- [PROBLEM TO SOLVE]: Reply with only a number, the count of lines in the listing that include the word "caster".

- [RAW DATA]:
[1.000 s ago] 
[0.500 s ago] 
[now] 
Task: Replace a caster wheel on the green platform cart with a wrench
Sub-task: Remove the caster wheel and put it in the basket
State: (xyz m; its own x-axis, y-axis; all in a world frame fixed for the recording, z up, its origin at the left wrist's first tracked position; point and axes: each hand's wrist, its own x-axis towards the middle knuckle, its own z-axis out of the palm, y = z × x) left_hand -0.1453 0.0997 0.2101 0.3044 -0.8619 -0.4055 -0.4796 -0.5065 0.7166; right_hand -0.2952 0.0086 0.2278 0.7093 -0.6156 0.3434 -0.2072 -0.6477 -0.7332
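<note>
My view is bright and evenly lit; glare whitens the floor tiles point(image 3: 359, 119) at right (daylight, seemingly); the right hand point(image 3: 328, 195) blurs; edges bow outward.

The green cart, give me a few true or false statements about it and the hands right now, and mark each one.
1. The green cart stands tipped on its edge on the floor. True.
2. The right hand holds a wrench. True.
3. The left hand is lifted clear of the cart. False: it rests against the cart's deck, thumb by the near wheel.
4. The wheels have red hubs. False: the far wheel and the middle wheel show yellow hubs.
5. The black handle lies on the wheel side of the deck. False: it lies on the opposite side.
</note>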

- [EXERCISE RESULT]: 2